• [The data]
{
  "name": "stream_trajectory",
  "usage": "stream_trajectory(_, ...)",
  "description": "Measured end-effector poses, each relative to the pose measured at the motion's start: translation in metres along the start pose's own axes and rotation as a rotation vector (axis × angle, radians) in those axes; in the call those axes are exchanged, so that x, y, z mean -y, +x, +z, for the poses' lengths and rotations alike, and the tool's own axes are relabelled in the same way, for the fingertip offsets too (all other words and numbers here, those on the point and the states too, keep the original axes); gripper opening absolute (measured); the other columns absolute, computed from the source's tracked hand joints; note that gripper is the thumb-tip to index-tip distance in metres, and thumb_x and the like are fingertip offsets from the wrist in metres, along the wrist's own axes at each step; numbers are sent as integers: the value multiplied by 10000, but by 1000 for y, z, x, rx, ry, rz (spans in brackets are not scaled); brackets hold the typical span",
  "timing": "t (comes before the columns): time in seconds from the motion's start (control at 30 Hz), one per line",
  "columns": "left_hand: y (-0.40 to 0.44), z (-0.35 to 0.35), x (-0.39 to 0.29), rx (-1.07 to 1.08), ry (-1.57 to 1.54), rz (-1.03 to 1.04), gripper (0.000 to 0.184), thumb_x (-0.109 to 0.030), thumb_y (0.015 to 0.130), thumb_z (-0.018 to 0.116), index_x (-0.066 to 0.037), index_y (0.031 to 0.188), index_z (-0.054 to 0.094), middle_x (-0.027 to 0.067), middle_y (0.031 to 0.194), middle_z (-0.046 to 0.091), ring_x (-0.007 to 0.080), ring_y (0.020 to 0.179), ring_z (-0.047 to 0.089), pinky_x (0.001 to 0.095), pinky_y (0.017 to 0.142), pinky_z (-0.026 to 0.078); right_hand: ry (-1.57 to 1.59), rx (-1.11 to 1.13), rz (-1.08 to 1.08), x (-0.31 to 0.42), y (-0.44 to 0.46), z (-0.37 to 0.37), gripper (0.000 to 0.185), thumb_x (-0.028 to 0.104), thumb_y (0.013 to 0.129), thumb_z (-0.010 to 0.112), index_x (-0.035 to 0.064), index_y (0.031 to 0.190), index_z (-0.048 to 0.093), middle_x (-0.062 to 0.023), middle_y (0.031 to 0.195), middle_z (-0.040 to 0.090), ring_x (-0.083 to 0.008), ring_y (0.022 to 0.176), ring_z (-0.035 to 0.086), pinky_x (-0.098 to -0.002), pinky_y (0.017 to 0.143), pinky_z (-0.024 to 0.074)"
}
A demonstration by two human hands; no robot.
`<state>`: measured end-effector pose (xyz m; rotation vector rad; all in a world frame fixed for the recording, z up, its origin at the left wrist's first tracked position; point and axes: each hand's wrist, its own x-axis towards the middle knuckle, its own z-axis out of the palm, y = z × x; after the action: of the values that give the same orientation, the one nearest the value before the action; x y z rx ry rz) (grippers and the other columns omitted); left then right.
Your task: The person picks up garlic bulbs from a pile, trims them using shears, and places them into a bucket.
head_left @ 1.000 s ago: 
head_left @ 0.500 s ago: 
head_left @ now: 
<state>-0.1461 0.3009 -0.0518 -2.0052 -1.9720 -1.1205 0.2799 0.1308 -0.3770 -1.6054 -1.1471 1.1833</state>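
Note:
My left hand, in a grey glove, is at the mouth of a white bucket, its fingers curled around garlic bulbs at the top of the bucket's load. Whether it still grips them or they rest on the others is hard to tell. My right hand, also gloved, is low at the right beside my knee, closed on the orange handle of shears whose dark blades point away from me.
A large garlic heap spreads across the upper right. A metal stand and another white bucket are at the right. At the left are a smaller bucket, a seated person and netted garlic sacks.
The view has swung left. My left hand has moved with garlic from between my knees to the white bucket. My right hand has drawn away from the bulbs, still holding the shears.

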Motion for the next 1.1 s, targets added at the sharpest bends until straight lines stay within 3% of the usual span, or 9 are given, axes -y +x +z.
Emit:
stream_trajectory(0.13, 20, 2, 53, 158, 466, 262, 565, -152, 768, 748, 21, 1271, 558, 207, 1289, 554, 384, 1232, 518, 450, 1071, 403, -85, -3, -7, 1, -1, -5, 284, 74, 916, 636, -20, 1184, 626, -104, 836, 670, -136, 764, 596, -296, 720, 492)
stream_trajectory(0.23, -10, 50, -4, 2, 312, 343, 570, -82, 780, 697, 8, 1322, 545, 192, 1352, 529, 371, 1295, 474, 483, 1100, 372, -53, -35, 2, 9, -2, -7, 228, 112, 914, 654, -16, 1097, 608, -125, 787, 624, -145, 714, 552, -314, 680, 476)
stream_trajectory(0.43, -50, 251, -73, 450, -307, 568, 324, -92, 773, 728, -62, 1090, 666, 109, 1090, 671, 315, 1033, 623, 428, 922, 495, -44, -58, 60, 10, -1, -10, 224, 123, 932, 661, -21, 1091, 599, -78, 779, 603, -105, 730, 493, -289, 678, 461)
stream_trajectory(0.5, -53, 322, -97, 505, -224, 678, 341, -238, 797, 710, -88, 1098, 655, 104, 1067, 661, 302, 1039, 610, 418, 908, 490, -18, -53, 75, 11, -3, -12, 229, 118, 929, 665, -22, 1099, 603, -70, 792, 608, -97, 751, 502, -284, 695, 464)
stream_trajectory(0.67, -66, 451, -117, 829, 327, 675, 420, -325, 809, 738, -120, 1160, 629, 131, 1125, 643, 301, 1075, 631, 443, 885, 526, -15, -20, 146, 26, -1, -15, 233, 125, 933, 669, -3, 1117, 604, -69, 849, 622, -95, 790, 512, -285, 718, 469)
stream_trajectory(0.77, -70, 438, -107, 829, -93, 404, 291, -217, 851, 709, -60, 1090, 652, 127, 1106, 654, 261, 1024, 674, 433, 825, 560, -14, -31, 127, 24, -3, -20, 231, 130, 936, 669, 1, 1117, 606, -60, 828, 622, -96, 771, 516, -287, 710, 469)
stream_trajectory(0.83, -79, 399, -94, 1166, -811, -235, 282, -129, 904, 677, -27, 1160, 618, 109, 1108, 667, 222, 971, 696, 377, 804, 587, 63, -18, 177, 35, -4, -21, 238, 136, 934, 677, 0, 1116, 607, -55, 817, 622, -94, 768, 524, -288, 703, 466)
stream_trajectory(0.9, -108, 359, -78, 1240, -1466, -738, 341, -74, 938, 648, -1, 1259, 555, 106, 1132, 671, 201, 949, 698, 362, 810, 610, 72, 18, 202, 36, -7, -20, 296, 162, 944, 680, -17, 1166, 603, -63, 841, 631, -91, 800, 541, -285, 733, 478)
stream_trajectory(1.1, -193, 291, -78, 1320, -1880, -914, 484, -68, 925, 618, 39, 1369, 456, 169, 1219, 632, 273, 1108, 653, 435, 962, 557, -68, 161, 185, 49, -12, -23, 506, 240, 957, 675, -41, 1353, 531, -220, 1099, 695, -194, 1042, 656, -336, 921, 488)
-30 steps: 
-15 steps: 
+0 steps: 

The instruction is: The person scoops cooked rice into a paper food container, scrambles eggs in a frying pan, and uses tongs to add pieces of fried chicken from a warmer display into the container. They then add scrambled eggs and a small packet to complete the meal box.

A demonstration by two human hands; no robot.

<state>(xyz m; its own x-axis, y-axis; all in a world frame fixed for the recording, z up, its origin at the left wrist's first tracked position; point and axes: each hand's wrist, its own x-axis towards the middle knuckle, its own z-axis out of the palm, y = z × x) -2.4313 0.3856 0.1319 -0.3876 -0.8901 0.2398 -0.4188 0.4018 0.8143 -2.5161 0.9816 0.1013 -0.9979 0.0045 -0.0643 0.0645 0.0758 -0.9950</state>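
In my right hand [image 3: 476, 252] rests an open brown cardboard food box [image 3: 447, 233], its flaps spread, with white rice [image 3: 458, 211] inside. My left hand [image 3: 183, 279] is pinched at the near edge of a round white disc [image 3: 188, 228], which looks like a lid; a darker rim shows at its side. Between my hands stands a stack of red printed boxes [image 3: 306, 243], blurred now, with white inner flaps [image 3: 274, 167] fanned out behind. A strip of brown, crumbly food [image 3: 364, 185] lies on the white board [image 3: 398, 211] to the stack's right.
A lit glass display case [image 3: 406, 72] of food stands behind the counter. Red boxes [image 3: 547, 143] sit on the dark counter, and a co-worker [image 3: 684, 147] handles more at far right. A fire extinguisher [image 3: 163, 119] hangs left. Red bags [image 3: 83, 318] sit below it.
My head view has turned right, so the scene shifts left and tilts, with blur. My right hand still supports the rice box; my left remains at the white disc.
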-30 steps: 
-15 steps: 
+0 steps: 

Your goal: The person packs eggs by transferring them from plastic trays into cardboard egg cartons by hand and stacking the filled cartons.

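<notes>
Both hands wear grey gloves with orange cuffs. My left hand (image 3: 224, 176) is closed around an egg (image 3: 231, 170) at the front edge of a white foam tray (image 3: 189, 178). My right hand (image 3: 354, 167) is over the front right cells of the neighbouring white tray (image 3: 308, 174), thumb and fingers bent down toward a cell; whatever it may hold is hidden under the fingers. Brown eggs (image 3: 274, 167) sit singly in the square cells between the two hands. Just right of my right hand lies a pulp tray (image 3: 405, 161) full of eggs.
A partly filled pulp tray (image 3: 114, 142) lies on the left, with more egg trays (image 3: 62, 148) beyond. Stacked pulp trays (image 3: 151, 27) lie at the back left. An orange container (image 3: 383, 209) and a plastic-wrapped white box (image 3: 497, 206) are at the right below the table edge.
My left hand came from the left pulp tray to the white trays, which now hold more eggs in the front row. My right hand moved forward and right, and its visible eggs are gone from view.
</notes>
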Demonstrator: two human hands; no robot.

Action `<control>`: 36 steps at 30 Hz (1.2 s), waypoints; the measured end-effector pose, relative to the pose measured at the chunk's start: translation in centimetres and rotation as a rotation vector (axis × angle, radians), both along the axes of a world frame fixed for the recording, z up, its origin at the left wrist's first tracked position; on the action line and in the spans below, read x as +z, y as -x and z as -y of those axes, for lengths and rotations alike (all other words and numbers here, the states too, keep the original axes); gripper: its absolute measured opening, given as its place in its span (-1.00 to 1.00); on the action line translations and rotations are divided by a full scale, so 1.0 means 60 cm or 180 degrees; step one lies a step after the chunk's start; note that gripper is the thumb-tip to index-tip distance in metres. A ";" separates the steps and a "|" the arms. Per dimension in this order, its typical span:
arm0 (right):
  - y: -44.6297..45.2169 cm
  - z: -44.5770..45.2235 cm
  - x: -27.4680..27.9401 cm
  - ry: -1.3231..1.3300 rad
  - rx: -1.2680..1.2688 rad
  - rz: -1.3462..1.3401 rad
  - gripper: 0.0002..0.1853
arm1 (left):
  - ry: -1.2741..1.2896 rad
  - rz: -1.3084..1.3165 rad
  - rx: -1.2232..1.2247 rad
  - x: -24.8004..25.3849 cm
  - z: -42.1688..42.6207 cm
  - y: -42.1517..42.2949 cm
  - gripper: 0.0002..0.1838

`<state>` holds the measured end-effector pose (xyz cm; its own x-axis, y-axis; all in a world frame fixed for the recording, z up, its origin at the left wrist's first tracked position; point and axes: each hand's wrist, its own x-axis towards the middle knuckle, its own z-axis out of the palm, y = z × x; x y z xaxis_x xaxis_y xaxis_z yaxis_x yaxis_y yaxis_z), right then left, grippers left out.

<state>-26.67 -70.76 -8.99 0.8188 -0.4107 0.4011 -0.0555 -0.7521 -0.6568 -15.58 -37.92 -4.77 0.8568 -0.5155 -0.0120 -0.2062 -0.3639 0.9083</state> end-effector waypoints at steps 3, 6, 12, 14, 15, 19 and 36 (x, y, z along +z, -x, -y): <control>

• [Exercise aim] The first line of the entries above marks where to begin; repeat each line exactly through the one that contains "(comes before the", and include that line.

• [Result of the task]
{
  "name": "stream_trajectory",
  "usage": "stream_trajectory(_, ...)",
  "description": "Measured end-effector poses, each relative to the pose measured at the motion's start: translation in metres along the start pose's own axes and rotation as a rotation vector (axis × angle, radians) in those axes; in the call those axes are exchanged, so that x, y, z mean -y, +x, +z, for the poses' lengths and rotations alike, and the tool's own axes are relabelled in the same way, for the fingertip offsets too (all other words and numbers here, those on the point and the states too, keep the original axes); gripper opening absolute (measured); the other columns absolute, computed from the source's tracked hand joints; note that gripper is the thumb-tip to index-tip distance in metres, and thumb_x and the like are fingertip offsets from the wrist in metres, along the wrist's own axes at each step; numbers are sent as integers: the value multiplied by 10000, but by 1000 for y, z, x, rx, ry, rz (spans in brackets are not scaled); brackets hold the typical span",
  "timing": "t (comes before the columns): time in seconds from the motion's start (control at 30 Hz), one per line",

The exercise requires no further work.